You’re seeking to explore the best destinations for your next travel. You look for better travel destinations with lots of information to consume. Perhaps you’ve logged into your social media account, what do you see?

Do you see the advertisement of a travel destination popping up on your screen? Is your answer yes? If so, you need to know that smart digital assistants are already tracking your search providing the best information to make your dream come true.

This is where big data and data analytics tools come to play. These tools help you unfold the hidden world yet with the targeted information. As big data professionals, analyzing data is a crucial skill, especially to make informed business decisions. And for this, you will need expertise in learning the tools to assist data-driven decision-making processes. With multiple data analysis tools, it can get challenging for big data professionals to choose the right tool. Below are the top eight tools for you to choose from:

1. KNIME

KNIME also referred to as the Konstanz Information Miner is an open-source, free, integration and reporting data-analytics platform. The data analysis tool is a must-have skill set for someone looking to grow in a big data career. It is an ideal tool for users to leverage scripting languages like Python and R while developing data science apps. The best advantages of using KNIME includes multi-threaded data and in-memory processing. The drag and drop GUI of KNIME is easy and simple to use. As a beginner, you can easily analyze and model data using visual programming.

2. RapidMiner

RapidMiner emerged as a leader in the Gartner’s 2019 Magic Quadrant for data science and machine learning continuously for six years in a row.

Being one of the most popular data science platforms, it is now being used by more than 40,000 organizations worldwide. RapidMiner is more than just a data cleaning tool. Its expertise extends in building machine learning models while also supports data scientists or big data engineers using R and Python to build models.

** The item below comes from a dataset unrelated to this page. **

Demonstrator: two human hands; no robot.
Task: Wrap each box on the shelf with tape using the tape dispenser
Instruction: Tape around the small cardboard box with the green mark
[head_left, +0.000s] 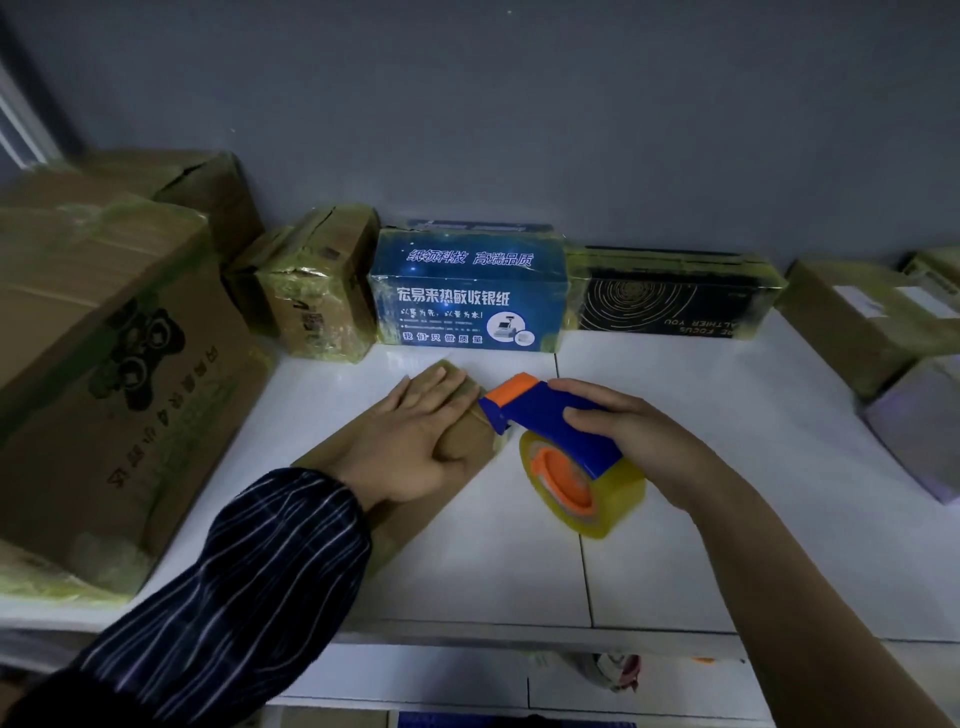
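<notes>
2 hands over a white shelf (675, 545). Left hand (410, 441) flat, fingers straight, pressing down on a thin brown box (423, 512) lying slantwise near the shelf's middle. Right hand (623, 431) curled round the blue handle of the tape dispenser (540, 410), its orange nose touching the box's far right edge, just beside the left fingertips. Yellowish tape roll (597, 499) low beside the box; contact with the shelf unclear. Dark striped sleeve (249, 571) on the left arm. Along the back wall, side by side: small taped carton (322, 296), blue box (467, 296), black box (670, 296). Large brown carton (104, 374) at far left.
</notes>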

RapidMiner provides more than 1500 algorithms and data functions. Besides this, this platform also provides great support for advanced analytics, integration with R and Python, and third-party machine learning libraries.

3. Sequentum Enterprise

Sequentum enterprise serves as one of the best tools used for advanced data extraction, especially for web crawling.

This tool facilitates testing, development, and production while making large scale data extractions. Sequentum was specially designed for organizations that completely relied on legal compliance and structure web data. Thus, users can easily debug and control crawlers by writing scripts or by using VB.NET, and C#.

In-depth knowledge regarding the latest tools and platforms is a must-have for professionals building a big data career.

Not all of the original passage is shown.